## Your instructions
What should you transcribe? Every line from the top of the records below through the line with "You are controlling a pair", exactly, and no pictures.
━━━━
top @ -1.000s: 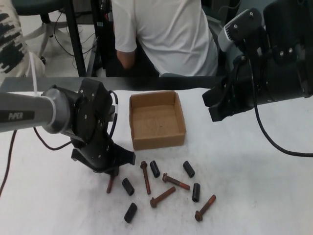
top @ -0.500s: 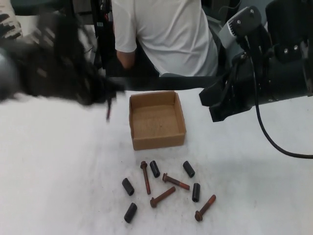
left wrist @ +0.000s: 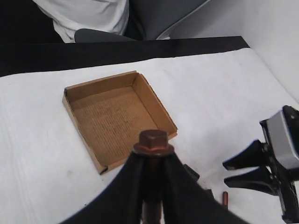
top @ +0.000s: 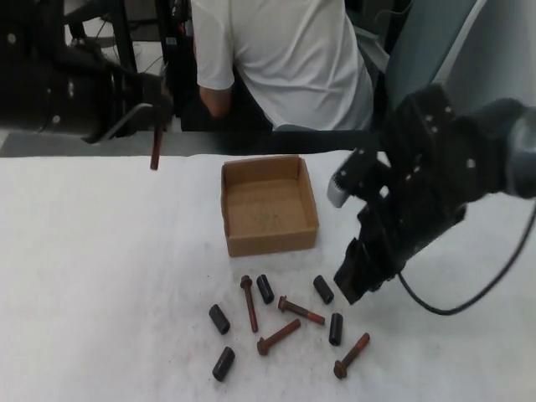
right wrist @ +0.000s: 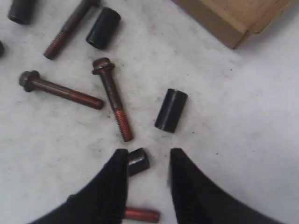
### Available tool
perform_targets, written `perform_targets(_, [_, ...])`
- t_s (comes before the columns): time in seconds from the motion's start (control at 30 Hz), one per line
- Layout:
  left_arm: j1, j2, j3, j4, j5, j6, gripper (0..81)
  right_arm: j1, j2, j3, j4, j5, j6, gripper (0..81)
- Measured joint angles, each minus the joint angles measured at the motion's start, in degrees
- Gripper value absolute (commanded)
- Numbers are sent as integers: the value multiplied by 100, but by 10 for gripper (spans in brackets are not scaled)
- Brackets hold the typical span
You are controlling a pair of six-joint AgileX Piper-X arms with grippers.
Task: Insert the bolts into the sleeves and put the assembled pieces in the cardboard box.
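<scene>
High view: the left gripper (left wrist: 153, 157) has lifted one bolt (top: 155, 153) off the bench.
It is clamped on the bolt, left of the cardboard box (top: 270, 244). The right gripper (right wrist: 148, 162) (fingers spread) has dropped over a sleeve (right wrist: 138, 161), so pairing looks next.

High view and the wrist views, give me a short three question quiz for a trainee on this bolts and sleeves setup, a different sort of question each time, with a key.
1. True or false: the brown cardboard box holds an assembled piece.
2. Pick one: what is the left gripper shut on? A, a black cable. B, a rusty hex-head bolt. C, nothing.
3. Count: how many short black cylindrical sleeves lie loose on the white bench?
Key: 1 false, the box is empty. 2 B. 3 five.
</scene>
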Motion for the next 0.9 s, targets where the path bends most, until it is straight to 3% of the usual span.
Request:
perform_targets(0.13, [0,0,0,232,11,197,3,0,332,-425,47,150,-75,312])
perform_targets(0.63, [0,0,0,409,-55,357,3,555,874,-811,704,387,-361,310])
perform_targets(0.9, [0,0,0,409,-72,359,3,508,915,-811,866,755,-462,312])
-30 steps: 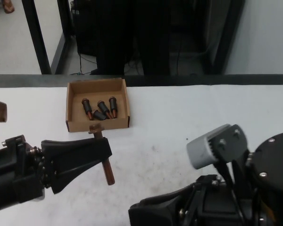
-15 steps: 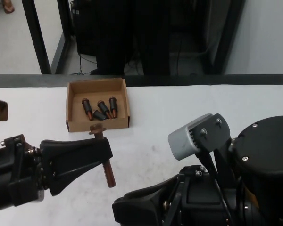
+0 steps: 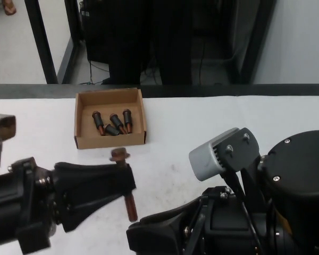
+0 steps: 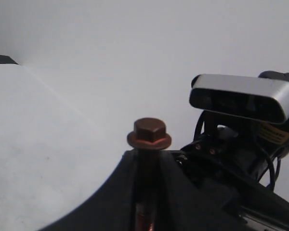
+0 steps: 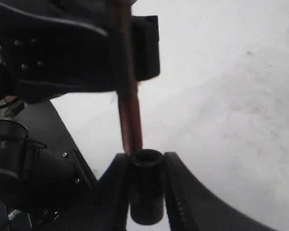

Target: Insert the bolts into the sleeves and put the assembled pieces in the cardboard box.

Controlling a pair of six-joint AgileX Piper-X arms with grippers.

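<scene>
Copper bolt (image 3: 131,206) stands upright (head uppermost), near sleeve (image 5: 146,185).

The bolt (image 4: 149,134) is coppery brown, head and shank alike. The left gripper (image 3: 128,179) is matt black, and so are the right gripper (image 5: 147,161) and the sleeve (image 5: 146,192). The cardboard box (image 3: 81,139) is plain tan. The assembled pieces (image 3: 112,123) seem black with copper ends (they show small from the high view). The bench (image 3: 212,117) is white, faintly flecked with dark specks.
</scene>
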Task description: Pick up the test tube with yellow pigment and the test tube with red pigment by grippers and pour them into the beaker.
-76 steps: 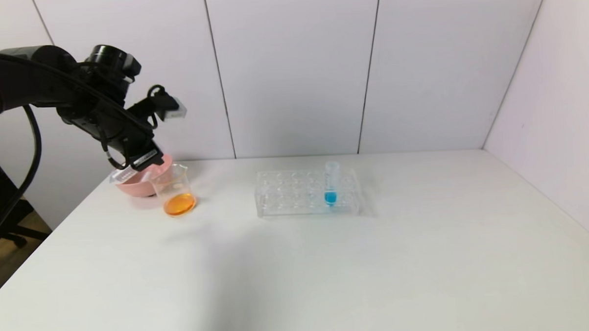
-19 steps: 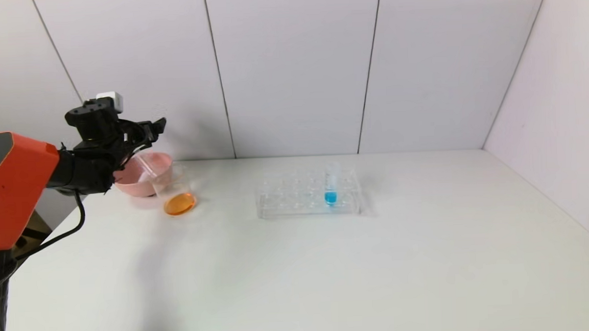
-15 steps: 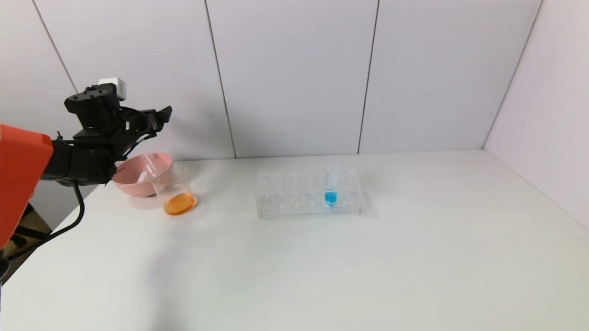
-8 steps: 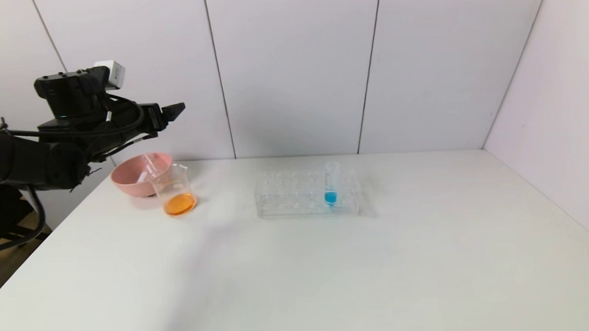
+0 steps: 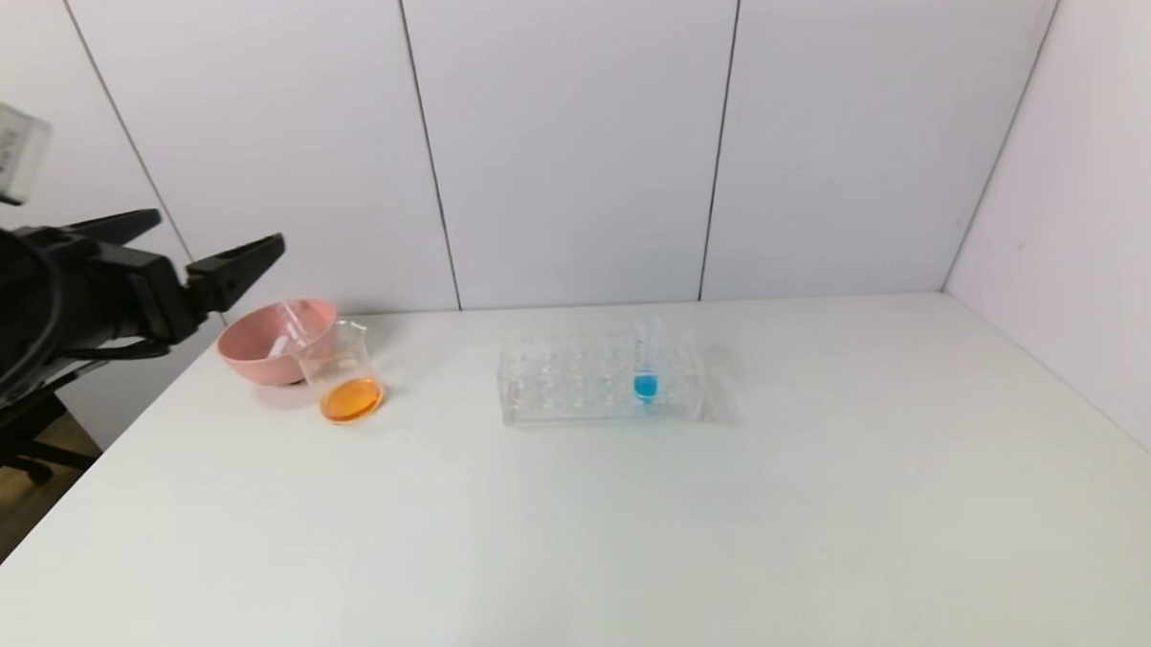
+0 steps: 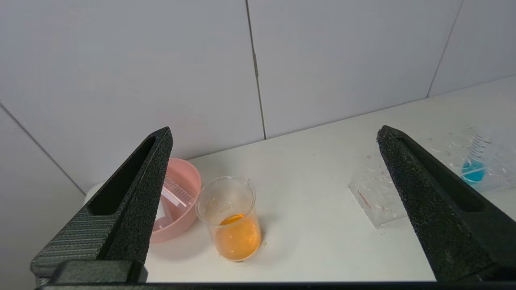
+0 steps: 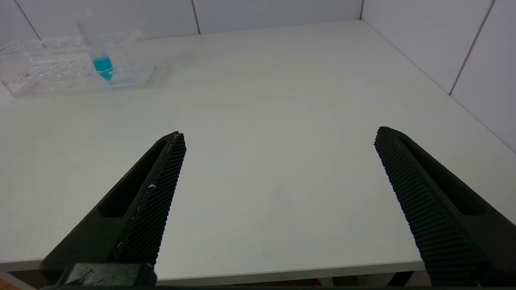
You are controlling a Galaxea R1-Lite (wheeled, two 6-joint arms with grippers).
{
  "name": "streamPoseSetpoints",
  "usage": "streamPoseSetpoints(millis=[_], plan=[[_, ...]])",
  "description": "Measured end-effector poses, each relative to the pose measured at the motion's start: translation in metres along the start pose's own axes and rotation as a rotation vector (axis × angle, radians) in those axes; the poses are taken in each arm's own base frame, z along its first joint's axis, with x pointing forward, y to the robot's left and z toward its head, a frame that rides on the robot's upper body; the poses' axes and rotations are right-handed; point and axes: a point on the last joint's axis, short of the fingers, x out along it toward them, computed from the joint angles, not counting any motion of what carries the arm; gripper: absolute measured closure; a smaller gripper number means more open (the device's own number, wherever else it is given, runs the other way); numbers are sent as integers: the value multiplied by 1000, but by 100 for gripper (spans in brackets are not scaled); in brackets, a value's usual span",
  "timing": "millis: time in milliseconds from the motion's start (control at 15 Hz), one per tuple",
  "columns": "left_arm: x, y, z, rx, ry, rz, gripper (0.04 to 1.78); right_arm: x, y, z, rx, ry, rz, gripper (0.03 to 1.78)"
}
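Note:
The beaker (image 5: 344,372) stands at the table's back left and holds orange liquid; it also shows in the left wrist view (image 6: 233,219). No tube with a yellow or red tip is in view. Clear tubes with white bands (image 5: 285,331) lie in the pink bowl (image 5: 251,362), one showing in the left wrist view (image 6: 176,196). My left gripper (image 5: 213,231) is open and empty, raised off the table's left edge, short of the bowl and beaker (image 6: 274,135). My right gripper (image 7: 280,134) is open and empty, low over the table's front edge, out of the head view.
A clear many-holed rack (image 5: 577,376) stands mid-table at the back with one blue-tipped tube (image 5: 645,364) upright in it; both show in the right wrist view, rack (image 7: 48,70) and tube (image 7: 100,56). Walls close the back and right. The white table (image 5: 640,532) stretches in front.
My left arm has lifted away from the pink bowl and drawn back to the left, its fingers spread wider. Five seconds ago it held a tube at the bowl; now it is empty.

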Motion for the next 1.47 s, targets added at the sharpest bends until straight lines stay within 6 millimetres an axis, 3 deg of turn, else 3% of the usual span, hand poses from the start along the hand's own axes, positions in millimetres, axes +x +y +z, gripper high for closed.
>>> streamPoseSetpoints(millis=[400, 533, 733, 1000, 1333, 1467], plan=[[-147, -20, 29, 68, -107, 109, 6, 0, 0, 0, 0, 0, 0, 10], [-192, -27, 24, 77, -130, 149, 6, 0, 0, 0, 0, 0, 0, 10], [-237, -36, -1, 92, -108, 232, 6, 0, 0, 0, 0, 0, 0, 10], [-262, -49, -50, 105, -139, 231, 6, 0, 0, 0, 0, 0, 0, 10], [-243, -55, -137, 29, 56, 200, 6, 0, 0, 0, 0, 0, 0, 10], [-239, -56, -156, -68, 97, 195, 6, 0, 0, 0, 0, 0, 0, 10]])
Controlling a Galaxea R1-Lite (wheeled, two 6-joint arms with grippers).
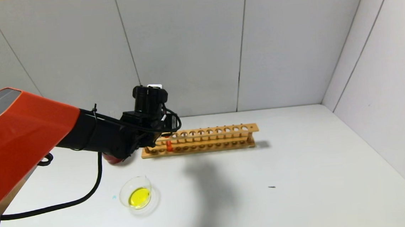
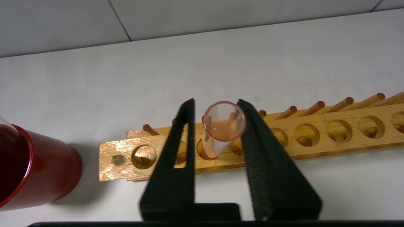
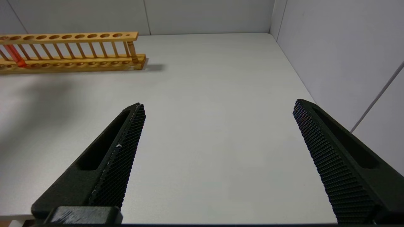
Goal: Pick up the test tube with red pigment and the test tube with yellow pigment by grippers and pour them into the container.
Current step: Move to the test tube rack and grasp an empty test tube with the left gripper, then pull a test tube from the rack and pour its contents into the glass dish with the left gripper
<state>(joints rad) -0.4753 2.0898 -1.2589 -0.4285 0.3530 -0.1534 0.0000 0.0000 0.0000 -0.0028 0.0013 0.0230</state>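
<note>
The test tube with red pigment (image 1: 169, 146) stands upright in a hole near the left end of the wooden rack (image 1: 221, 130). My left gripper (image 1: 161, 136) is over that end of the rack. In the left wrist view the gripper (image 2: 216, 101) is open and straddles the tube's mouth (image 2: 222, 126); one finger touches the glass and the other stands a small gap off. The container (image 1: 137, 196), a clear dish, holds yellow liquid on the table in front. The test tube with yellow pigment is out of view. My right gripper (image 3: 218, 104) is open and empty over bare table.
A dark red cup (image 1: 113, 159) stands just left of the rack, close to my left arm; it also shows in the left wrist view (image 2: 31, 167). The rack's other holes (image 2: 337, 129) are empty. Walls close the table at the back and right.
</note>
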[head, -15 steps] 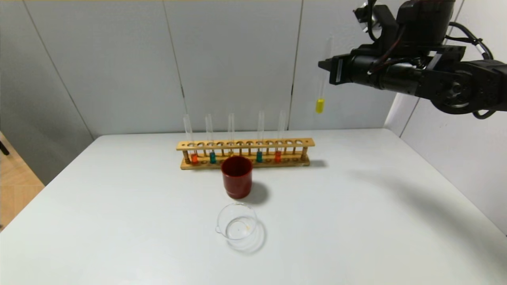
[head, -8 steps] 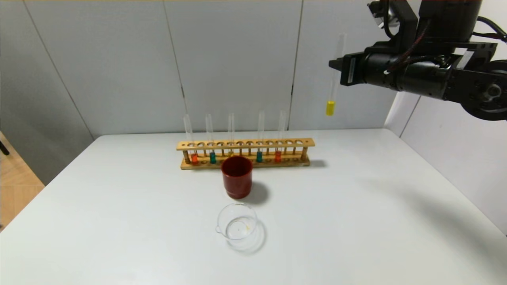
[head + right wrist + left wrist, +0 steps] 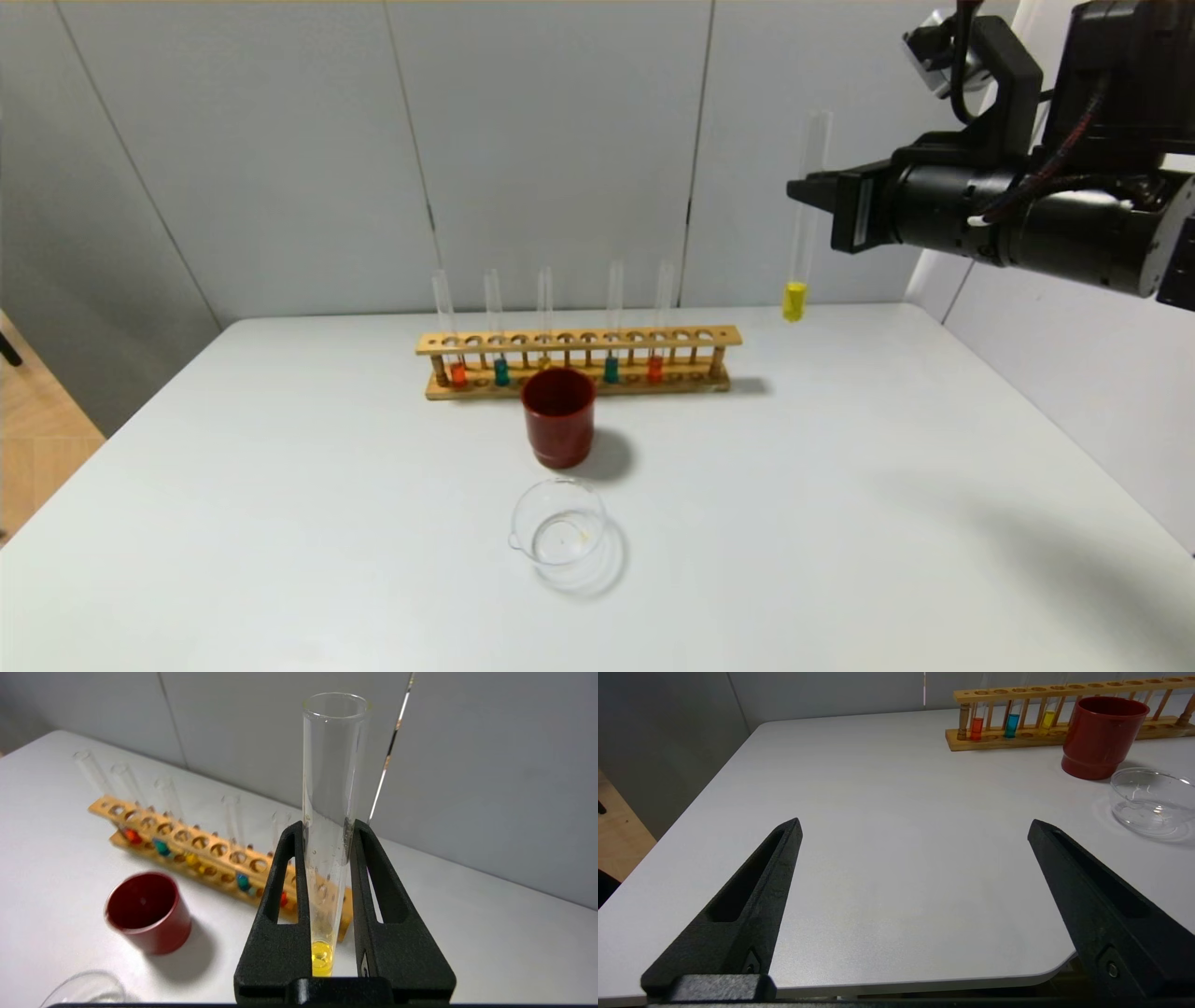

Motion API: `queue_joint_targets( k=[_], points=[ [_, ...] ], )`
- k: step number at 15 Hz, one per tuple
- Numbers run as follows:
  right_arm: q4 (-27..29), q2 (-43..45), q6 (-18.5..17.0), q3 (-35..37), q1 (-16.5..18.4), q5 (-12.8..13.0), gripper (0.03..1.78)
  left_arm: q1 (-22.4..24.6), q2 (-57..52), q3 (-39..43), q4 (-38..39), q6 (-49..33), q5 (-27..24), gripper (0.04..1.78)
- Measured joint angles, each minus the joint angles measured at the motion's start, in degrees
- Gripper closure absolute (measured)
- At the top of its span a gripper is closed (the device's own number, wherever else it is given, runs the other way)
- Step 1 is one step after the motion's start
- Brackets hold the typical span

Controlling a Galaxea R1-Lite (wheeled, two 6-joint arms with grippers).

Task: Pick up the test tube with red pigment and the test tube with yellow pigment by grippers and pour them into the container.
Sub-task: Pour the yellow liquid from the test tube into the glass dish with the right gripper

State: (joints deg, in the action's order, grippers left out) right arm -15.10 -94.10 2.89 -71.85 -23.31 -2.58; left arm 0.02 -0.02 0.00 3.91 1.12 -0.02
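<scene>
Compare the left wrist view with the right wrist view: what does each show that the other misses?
Left wrist only: the open left gripper low over bare table, and a yellow tube seated in the rack.
Right wrist only: the right gripper, jaws shut on the upright test tube with yellow pigment, held in the air.
Both: rack, red cup and glass container.
</scene>
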Motion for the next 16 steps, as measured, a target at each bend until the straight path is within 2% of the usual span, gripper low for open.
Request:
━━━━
## Written solution
top @ -1.000s: 
top @ -0.500s: 
left wrist @ +0.000s: 
top @ +0.000s: 
right wrist @ +0.000s: 
### Available tool
perform_targets, written `perform_targets(_, [_, ...])`
- t_s (comes before the columns): time in seconds from the motion's start (control at 30 Hz), one per line
- Layout:
  left_arm: j1, j2, j3, j4, j5, j6, gripper (0..81)
  right_arm: j1, j2, j3, j4, j5, j6, gripper (0..81)
- Measured joint angles, each minus the joint angles measured at the motion's start, in degrees
- Gripper value absolute (commanded)
- Numbers are sent as integers: the value multiplied by 100, but by 10 for gripper (spans in brackets are not scaled)
- Brackets hold the typical span
You are controlling a pair of six-joint AgileX Piper-X arms with grippers.

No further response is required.